Eso fue todo. El mismo golpe mudo en el fondo sordo del pozo
negrísimo, sin queja alguna, sin sonido alguno. Como si fuese una media res.
No sé porqué hice lo que hice. Probablemente hubiese sido el
shock emocional; quizás mi cerebro todavía estaría atontado por el narcótico
que usó Michael para dormirme a mí de más y sedar a su hermana, en mi casa,
para poder traerla directamente al pozo. Saqué a Catherine de esa habitación
infernal y tosí durante largo rato. Luego, siempre tosiendo, busqué los sacos
de cal, preparé la cal viva y eché todo su contenido dentro del negrísimo pozo.
Ni un solo sonido salió de allí dentro.
Tapé el pozo con la Losa y me alejé con Catherine en brazos
hacia un hospital de emergencias. Aduje que había llegado a casa de trabajar
(aunque fuera sábado) y la había encontrado así. La repusieron enseguida y por
fin pude pensar.
El resto es historia conocida por todos. La propiedad de la
casa pasó a manos de Catherine, al haber desaparecido el hermano, Michael,
aquel extravagante flacuchento que trabajaba el almacén desde que todo el
barrio tenía memoria. Nunca le dije a nadie una palabra de nada de todo
aquello, pero rogaría poder contárselo a alguien, especialmente a Catherine.

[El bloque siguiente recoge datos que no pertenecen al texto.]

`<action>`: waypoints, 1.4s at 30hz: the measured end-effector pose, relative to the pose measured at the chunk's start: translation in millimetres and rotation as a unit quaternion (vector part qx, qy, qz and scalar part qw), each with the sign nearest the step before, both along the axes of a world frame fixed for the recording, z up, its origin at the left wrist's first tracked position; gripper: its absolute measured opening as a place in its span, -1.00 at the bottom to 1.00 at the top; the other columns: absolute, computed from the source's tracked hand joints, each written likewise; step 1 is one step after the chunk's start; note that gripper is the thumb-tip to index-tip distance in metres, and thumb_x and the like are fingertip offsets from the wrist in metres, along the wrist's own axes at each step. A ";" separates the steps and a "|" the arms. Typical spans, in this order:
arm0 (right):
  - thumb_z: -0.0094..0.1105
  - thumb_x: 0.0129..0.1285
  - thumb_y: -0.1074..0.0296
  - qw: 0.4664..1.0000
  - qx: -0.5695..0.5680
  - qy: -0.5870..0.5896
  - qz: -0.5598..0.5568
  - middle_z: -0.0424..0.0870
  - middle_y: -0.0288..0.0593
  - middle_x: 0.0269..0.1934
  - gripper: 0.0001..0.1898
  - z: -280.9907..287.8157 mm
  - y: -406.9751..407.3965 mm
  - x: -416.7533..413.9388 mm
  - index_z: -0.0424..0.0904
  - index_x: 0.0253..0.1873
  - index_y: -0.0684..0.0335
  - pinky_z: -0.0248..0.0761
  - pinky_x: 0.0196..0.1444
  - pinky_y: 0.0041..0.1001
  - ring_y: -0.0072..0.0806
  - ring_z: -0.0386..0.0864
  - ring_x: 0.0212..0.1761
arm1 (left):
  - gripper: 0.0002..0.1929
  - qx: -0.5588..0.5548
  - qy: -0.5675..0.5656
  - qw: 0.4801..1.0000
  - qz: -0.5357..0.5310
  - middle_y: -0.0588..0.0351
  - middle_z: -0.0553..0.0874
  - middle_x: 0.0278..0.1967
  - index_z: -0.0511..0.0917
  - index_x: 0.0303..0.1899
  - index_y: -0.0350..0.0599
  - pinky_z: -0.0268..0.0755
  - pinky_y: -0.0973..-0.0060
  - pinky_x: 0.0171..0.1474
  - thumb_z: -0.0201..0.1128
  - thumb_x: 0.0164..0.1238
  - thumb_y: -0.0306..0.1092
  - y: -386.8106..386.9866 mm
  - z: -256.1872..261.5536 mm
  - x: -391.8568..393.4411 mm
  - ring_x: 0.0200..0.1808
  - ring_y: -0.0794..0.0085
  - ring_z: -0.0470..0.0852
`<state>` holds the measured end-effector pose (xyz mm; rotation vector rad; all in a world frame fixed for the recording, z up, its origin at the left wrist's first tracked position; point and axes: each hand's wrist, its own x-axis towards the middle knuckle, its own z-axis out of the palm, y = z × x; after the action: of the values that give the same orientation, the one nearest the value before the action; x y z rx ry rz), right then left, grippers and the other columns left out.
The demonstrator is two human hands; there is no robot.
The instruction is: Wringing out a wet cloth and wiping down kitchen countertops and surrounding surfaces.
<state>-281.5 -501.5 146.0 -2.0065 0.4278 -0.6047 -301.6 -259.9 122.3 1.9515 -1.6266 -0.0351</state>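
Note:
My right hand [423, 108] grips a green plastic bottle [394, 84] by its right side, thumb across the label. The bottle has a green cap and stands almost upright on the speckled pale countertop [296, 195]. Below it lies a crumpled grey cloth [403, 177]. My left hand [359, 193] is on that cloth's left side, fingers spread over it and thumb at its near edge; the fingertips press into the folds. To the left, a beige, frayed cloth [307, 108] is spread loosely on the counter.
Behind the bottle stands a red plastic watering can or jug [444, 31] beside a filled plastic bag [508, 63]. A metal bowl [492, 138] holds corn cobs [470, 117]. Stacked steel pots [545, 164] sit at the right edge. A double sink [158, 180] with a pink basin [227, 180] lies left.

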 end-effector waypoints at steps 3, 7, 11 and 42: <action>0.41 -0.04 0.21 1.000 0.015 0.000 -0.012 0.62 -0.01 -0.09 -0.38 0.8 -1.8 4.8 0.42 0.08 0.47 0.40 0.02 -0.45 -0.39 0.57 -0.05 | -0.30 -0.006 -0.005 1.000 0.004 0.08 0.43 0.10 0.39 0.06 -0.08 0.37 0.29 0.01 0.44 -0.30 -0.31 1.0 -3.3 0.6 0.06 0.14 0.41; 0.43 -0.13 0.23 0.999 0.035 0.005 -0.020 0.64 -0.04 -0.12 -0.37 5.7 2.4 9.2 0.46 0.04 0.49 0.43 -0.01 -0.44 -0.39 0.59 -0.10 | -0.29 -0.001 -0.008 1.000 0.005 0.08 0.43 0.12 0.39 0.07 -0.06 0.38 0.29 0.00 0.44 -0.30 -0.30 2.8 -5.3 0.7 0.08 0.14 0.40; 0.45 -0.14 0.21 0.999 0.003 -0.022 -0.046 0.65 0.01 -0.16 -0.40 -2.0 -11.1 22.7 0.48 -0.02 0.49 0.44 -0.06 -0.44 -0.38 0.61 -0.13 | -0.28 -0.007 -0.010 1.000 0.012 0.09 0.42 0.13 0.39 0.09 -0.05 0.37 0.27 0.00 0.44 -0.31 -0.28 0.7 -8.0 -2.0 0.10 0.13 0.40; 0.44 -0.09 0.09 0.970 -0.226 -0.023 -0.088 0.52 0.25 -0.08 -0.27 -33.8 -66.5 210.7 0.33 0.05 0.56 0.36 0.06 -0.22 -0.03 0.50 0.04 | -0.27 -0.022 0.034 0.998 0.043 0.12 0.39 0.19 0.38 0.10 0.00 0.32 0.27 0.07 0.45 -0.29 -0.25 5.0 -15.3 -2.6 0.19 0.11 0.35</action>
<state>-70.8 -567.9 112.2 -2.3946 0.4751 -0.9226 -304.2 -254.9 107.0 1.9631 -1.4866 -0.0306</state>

Lo más peculiar del asunto fue durante la venta de la
propiedad, que fue adquirida por la misma empresa constructora que
originalmente había robado la mitad que Michael vendió en su desesperación.
Cuando sus ingenieros, técnicos, arquitectos y demáses examinaron el terreno,
nos comunicaron más tarde que sería mejor hacer una revisación en los miembros
de la familia que hubiesen vivido más de cinco años en aquella propiedad.
Al parecer, toda la capa freática debajo de la casa contenía
una colonia monstruosa de una variedad de hongos potencialmente peligrosos,
mortales si sus esporas eran aspiradas a largo plazo. Podían provocar demencia,
ceguera, enfermedades respiratorias y circulatorias. Además, la gran mayoría de
las cañerías de la casa tenían tan alto contenido de plomo que era probable que
más de uno miembro de la antigua familia Forbes hubiese perecido de alguna
consecuencia del saturnismo.
Sin embargo, nunca pude sacarme la duda, ya que arrasaron
todo el terreno y hoy día descansa sobre aquellos cimientos malditos un
edificio de doce pisos, si realmente los tucumanos le habían regalado un hongo,
una criatura o cualquier otra cosa al viejo abuelo Forbes. O si, realmente, la
Losa solo tapaba un viejo pozo que conducía a una napa infestada de hongos.